This week, my little French niece kept asking me to make mini-mozart eggs with her. And I kept thinking to myself: “Mini-mozart, I wonder if this is some old favorite of the Austrian composure.” Every time I heard the name, I’d ask, “Mini-mozart, am I saying that correctly?” “Oui, oui, mini-mozart” would come the reply. When I asked why that was the name, my little niece would look at me and say, “C’est comme ça. It’s just that way.” No neat story about Mozart coming to the French Court back in the time of Marie Antoinette to devour these scrumptious little delicacies. No, c’est juste comme ça qu’on les appelle. That’s just what we call them. Slightly disappointed that I hadn’t discovered some interesting tidbit of French/Austrian history, I went along with the preparation.
“Boil the eggs,” my little niece instructed me. “Then, we’ll make a mayonnaise – we’ll need Mamita’s (one of the ways little French kids call their grandma) big mixing machine.” She pointed at the 40-year-old Kenwood Cooking Chef sitting on the counter. We’ll take the egg yellows out and mix them with the mayonnaise.
My mind started to click a little faster. These were starting to sound a lot like deviled eggs. Since I’m originally from the South, deviled eggs are part of my traditional food repertoire. I could make those with my eyes closed.
Turns out, as it so often does, the French do it differently.
Besides making our own mayonnaise, which is an important part of French cuisine tradition, we added tuna and fresh dill. They were delicious. Even my father-in-law who is not a fan of hardboiled eggs in general, happily wolfed down one of musically-inspired eggs. You can substitute the tuna for salmon or sardines (the latter of which I’m not such a fan, but which my entire belle-famille enjoys tremendously in another recipe with sea-salt butter and baguette.) The real key to the French deviled egg recipe, and what really makes it stand out, is the homemade mayo.
Back home in Toronto, where my mother and sister live, we have several deviled egg platters made especially and uniquely for this dish. One even dates back to my great-grandmother in Alabama. A round platter with twelve semi-circles just the size of an egg all the way around the edge, this dish is perfect for presenting deviled eggs. I’ve promised to bring one back after Christmas for my belle-mère.
For French deviled-eggs or Oeufs Mimosa (Mini-Mozart with the accent),
- a dozen eggs hard-boiled
- a can of tuna or sardines (remove the bones) or salmon
- fresh dill
- salt & pepper
- homemade mayo
To make the mayo, you’ll need one raw egg yolk, 1/2 cup vegetable oil, one generous tablespoon of mustard.
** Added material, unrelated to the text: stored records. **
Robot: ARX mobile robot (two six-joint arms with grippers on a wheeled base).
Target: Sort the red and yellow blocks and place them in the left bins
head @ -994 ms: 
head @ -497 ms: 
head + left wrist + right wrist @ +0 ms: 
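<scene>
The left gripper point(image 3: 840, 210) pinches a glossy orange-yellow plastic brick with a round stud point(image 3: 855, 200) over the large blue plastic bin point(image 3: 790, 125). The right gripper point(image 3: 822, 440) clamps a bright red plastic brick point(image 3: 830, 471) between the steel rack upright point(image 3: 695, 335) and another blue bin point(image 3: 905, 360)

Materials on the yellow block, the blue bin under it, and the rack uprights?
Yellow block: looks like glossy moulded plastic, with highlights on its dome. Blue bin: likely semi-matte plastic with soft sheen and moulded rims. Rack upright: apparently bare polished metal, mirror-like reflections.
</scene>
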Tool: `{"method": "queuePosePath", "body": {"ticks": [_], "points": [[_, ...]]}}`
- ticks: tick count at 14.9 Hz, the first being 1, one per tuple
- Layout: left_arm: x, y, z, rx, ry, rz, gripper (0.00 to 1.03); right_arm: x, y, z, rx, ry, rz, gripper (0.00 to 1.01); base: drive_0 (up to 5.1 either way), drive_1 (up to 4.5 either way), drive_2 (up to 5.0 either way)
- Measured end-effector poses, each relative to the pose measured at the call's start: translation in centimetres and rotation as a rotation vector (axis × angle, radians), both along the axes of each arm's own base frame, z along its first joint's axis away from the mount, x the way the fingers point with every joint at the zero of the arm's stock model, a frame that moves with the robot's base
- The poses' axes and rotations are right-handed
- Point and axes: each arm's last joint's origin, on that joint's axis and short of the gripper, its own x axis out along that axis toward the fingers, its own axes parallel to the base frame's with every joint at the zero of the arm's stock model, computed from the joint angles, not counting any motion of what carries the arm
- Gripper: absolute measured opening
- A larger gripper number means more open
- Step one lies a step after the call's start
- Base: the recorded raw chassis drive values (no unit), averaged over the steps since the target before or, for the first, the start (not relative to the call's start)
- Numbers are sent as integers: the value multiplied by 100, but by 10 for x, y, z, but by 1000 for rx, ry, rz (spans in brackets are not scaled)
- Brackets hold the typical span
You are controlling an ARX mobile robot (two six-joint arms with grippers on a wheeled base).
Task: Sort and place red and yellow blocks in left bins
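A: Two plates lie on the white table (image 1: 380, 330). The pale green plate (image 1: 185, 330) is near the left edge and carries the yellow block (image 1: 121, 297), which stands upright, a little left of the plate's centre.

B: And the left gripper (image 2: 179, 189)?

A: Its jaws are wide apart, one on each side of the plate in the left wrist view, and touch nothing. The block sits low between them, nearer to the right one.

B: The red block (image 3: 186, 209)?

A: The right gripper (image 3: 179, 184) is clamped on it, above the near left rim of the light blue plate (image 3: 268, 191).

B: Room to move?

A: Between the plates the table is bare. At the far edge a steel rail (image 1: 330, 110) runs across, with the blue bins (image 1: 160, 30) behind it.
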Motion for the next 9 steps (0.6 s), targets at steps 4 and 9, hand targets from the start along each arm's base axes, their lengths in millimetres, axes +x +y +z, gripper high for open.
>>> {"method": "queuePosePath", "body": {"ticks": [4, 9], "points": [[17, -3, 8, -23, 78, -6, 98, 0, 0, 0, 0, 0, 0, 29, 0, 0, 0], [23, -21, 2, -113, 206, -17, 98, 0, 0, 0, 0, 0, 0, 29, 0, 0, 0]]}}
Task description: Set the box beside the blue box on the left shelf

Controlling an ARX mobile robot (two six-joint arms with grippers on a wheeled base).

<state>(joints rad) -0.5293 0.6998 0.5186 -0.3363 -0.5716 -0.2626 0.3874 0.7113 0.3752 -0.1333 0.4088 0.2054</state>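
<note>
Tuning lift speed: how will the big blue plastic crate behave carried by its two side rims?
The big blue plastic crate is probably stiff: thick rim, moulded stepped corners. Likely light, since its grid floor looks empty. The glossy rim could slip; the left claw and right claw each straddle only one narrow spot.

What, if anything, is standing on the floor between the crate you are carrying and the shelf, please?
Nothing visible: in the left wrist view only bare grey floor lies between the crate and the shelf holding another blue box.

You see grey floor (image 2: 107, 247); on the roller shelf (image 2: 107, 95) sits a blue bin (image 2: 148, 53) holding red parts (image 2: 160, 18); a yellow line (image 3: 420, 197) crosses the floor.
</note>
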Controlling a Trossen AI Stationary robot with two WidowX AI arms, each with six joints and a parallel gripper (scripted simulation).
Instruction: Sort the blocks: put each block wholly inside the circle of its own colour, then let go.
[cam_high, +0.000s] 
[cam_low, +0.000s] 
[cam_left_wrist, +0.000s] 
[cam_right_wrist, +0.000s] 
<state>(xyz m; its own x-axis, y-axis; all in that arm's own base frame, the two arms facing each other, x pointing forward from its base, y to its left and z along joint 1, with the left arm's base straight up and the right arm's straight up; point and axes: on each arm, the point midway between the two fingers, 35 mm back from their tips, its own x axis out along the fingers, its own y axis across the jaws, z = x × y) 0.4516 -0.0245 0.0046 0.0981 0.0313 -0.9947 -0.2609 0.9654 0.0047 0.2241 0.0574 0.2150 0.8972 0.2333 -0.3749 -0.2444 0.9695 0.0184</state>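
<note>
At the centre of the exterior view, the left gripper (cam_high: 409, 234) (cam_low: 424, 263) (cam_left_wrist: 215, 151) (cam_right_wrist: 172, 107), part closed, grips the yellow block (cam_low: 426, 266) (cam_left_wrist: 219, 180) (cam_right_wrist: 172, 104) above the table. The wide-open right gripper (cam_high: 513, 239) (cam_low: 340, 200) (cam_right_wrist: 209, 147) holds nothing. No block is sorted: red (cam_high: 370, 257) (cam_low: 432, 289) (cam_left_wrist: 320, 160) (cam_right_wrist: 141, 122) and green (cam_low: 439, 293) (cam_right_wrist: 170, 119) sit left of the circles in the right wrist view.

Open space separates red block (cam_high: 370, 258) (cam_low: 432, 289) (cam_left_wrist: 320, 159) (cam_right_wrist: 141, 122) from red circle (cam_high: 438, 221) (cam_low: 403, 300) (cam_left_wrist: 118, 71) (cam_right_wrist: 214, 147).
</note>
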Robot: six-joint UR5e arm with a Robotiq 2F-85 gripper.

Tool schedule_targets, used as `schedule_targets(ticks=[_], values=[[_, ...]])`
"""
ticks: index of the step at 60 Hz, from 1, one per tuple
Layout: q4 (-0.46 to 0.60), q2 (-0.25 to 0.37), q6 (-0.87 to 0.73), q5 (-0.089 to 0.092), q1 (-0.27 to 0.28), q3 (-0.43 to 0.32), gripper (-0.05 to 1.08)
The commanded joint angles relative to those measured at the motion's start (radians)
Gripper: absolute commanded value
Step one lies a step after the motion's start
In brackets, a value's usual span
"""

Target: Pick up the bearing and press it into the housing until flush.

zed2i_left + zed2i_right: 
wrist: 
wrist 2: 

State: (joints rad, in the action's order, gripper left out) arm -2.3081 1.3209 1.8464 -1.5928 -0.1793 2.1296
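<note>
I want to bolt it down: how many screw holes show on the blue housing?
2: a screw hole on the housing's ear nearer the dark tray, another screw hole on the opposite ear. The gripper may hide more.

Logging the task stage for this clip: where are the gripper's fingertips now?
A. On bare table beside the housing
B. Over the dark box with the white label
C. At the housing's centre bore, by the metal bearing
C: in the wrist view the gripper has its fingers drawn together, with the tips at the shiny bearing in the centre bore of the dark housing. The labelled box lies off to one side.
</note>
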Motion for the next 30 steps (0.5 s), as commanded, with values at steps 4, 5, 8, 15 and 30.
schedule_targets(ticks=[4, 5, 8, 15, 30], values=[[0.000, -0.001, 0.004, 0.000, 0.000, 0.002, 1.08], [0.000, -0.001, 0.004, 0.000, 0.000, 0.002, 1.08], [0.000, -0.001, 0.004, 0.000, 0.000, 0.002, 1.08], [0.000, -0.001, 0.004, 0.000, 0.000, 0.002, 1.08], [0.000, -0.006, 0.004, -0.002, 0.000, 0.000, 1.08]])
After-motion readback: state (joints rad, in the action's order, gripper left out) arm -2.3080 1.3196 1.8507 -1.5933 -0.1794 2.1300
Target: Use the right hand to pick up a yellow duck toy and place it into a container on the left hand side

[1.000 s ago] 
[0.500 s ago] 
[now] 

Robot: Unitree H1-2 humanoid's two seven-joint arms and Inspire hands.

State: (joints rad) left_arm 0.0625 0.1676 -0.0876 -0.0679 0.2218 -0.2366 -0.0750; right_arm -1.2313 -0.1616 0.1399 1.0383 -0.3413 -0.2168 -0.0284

Beat the egg yolk and the mustard with a drop of oil in a mixer on high for a few seconds then gradually add the rest of the oil bit by bit as the machine continues to spin around. (It’s also possible to use a hand mixer if, like me, you don’t have a large all-purpose machine.) The mixture will solidify into a cream within a minute and you’ll add the oil to increase the volume. This recipe is sufficient for a dozen eggs (24 deviled eggs).
If you’ve never made any version of deviled-eggs before, here’s how. Hard boil your eggs. Remove the shells. Cut the eggs into two lengthwise. Remove hard-boiled yolks and put them into a mixing boil. Add mayo to mixing boil. For the French deviled eggs, add one drained can of tuna or substitute. Add salt and pepper to taste. Crush the yolks with a fork and mix mayo in well. After a few minutes, you’ll have a creamy filling. Use a teaspoon to fill the half egg whites with the yolk filling. Garnish with dill and paprika.
And bon appétit!
PS. If you’re serving as an entrée, you might want to accompany the dish with a dry white wine, something like a Chardonnay or a Riesling from Alsace.